WHAT YOU ARE ASKED TO DO: Starting with the line with "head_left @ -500" in the entries below and going on through the line with "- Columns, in", output every line exactly and nothing more. No pictures.

Data extracted from a collection:
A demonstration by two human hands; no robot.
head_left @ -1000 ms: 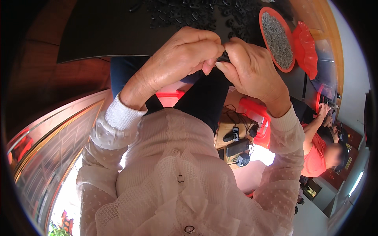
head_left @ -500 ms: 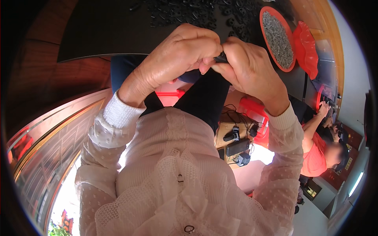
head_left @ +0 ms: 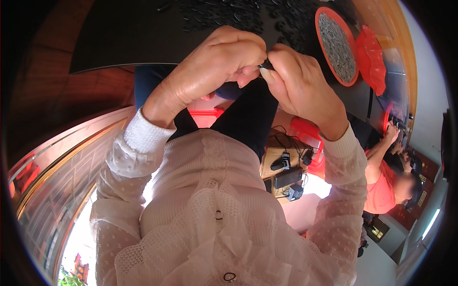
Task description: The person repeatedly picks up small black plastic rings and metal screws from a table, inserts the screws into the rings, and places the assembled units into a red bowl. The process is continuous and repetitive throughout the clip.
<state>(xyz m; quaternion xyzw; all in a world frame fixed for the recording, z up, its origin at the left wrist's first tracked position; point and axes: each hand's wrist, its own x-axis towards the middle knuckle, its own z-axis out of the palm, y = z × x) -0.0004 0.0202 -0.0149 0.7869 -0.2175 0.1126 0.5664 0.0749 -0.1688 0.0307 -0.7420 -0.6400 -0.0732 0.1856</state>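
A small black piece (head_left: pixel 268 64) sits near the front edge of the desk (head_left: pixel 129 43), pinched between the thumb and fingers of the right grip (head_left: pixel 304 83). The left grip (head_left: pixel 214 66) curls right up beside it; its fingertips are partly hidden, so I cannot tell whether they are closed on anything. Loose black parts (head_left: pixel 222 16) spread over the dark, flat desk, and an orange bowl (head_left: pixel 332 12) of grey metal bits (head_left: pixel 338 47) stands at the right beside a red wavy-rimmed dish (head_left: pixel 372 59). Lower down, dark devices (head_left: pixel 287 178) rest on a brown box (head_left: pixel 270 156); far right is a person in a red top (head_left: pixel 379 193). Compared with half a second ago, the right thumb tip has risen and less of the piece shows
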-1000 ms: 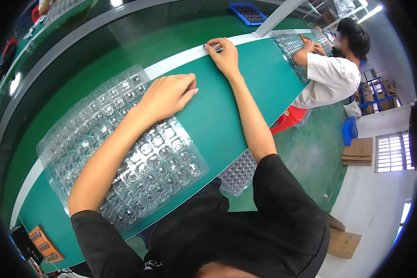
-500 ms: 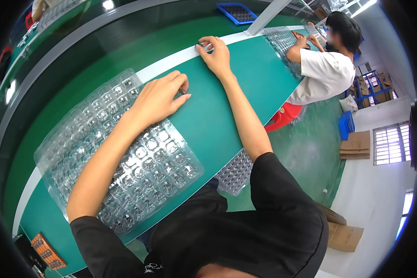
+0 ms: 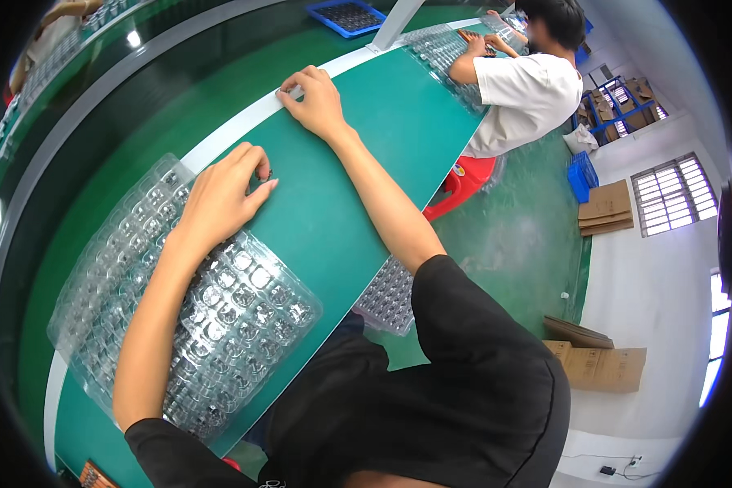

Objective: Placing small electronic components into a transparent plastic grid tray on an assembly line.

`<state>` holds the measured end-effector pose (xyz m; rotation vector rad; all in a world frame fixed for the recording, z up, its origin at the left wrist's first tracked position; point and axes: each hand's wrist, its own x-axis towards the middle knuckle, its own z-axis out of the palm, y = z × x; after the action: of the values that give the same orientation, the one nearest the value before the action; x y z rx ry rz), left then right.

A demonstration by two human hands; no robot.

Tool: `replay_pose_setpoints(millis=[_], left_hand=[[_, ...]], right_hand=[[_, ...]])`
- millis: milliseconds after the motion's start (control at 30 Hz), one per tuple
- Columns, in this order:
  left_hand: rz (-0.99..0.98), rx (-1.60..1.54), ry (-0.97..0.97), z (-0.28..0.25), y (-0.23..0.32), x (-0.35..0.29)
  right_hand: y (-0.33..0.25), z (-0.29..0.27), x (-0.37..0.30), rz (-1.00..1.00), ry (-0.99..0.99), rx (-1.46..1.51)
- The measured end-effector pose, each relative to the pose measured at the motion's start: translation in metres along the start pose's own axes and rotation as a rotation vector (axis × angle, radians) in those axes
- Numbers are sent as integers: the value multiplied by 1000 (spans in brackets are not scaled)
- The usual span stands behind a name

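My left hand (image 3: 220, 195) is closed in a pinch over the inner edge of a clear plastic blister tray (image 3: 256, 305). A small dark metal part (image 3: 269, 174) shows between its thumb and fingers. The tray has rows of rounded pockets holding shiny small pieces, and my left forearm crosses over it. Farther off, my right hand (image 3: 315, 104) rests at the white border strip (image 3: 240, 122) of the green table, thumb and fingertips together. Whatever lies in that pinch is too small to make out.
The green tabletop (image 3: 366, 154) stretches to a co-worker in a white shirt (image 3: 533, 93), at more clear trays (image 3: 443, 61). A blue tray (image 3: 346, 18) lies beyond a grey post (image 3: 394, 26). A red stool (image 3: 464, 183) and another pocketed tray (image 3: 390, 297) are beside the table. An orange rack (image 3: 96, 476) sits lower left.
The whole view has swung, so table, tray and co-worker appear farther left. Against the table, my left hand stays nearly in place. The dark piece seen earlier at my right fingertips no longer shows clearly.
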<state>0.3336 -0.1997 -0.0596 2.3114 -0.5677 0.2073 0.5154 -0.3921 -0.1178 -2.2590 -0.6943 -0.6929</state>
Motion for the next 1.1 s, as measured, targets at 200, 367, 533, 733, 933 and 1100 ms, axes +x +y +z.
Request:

ANSWER TO THIS PROBLEM:
head_left @ -500 ms: 
head_left @ +0 ms: 
Task description: The person repeatedly picks up small black plastic rings and metal screws from a table, inserts the screws into the rings, and places the assembled units into a red bowl. The process is continuous and repetitive throughout the clip.
<state>(xyz m; quaternion xyzw; all in a world frame fixed for the recording, z up, its origin at the left wrist's first tracked position; point and axes: each hand's wrist, its own x-axis towards the middle knuckle, its own z-axis out of the palm, y = z × x) -0.0004 0.0202 -0.0149 0.7869 -0.2175 0.1126 0.5664 0.0749 -0.1688 0.0307 -0.7420 -0.6400 -0.0732 0.1856</state>
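A small black piece (head_left: pixel 268 64) sits near the front edge of the desk (head_left: pixel 129 43), pinched between the thumb and fingers of the right grip (head_left: pixel 304 83). The left grip (head_left: pixel 214 66) curls right up beside it; its fingertips are partly hidden, so I cannot tell whether they are closed on anything. Loose black parts (head_left: pixel 222 16) spread over the dark, flat desk, and an orange bowl (head_left: pixel 332 12) of grey metal bits (head_left: pixel 338 47) stands at the right beside a red wavy-rimmed dish (head_left: pixel 372 59). Lower down, dark devices (head_left: pixel 287 178) rest on a brown box (head_left: pixel 270 156); far right is a person in a red top (head_left: pixel 379 193). Compared with half a second ago, the right thumb tip has risen and less of the piece shows
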-1000 ms: 
-500 ms: 
+0 ms: 

Objective: Placing small electronic components into a transparent plastic grid tray on an assembly line.

`<state>` holds the measured end-effector pose (xyz m; rotation vector rad; all in a world frame fixed for the recording, z up, its origin at the left wrist's first tracked position; point and axes: each hand's wrist, its own x-axis towards the middle knuckle, its own z-axis out of the palm, y = z × x; after the action: of the values that give the same orientation, the one nearest the value before the action; x y z rx ry rz), left then right.

A demonstration by two human hands; no robot.

Tool: `replay_pose_setpoints(millis=[_], left_hand=[[_, ...]], right_hand=[[_, ...]])`
- millis: milliseconds after the motion's start (control at 30 Hz), one per tuple
- Columns, in this order:

Nothing remains to be added to the output.